What the exercise asks -> Output a verbatim copy of the data, cut off after the line that contains "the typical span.".
*** Begin section ***
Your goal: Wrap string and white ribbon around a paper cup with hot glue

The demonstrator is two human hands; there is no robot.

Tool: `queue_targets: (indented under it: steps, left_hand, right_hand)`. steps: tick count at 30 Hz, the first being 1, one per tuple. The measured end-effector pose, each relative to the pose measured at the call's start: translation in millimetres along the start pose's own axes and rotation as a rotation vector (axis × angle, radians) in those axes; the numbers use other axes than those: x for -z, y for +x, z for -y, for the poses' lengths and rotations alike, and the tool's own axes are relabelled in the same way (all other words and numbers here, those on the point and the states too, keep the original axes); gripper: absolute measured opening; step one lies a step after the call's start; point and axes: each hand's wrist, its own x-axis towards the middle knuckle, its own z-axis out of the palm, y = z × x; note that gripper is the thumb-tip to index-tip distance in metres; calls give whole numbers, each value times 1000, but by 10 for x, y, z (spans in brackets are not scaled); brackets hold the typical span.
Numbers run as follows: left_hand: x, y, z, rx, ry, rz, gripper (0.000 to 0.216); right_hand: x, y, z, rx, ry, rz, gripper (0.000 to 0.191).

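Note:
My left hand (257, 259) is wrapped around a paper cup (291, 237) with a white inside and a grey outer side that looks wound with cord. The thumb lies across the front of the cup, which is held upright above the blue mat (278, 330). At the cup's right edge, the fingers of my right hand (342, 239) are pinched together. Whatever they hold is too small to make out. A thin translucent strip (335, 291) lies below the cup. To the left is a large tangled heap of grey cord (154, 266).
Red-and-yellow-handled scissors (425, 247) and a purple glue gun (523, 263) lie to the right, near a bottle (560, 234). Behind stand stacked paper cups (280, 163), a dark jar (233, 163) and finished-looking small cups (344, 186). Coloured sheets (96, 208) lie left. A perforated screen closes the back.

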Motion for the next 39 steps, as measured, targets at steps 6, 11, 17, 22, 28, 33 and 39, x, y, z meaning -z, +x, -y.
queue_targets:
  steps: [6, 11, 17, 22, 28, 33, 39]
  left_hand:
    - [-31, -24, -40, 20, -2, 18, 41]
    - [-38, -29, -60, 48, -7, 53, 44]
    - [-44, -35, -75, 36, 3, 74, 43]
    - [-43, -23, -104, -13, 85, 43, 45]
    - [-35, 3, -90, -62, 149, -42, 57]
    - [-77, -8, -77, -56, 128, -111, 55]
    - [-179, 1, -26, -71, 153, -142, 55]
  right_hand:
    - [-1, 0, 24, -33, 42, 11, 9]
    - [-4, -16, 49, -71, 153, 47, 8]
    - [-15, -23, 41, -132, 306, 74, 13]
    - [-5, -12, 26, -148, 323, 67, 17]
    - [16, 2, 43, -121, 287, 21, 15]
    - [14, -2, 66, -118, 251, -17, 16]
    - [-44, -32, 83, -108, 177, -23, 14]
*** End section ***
Answer below ->
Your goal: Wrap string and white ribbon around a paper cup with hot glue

The demonstrator is two human hands; there is no robot.

Tool: `queue_targets: (indented under it: steps, left_hand, right_hand)`. steps: tick count at 30 Hz, the first being 1, one per tuple. The measured end-effector pose, each relative to the pose measured at the call's start: translation in millimetres along the start pose's own axes and rotation as a rotation vector (axis × angle, radians) in those axes; the numbers use other axes than those: x for -z, y for +x, z for -y, for the poses' lengths and rotations alike, and the tool's own axes are relabelled in the same way (all other words and numbers here, those on the point and the states too, keep the original axes); gripper: absolute measured opening; step one lies a step after the call's start; point and axes: each hand's wrist, its own x-axis towards the middle knuckle, its own z-axis out of the palm, y = z × x; note that gripper is the thumb-tip to index-tip distance in metres; calls give whole numbers, each value times 1000, but by 10 for x, y, z (spans in brackets are not scaled); brackets hold the typical span.

Reply complete, and nothing else is required.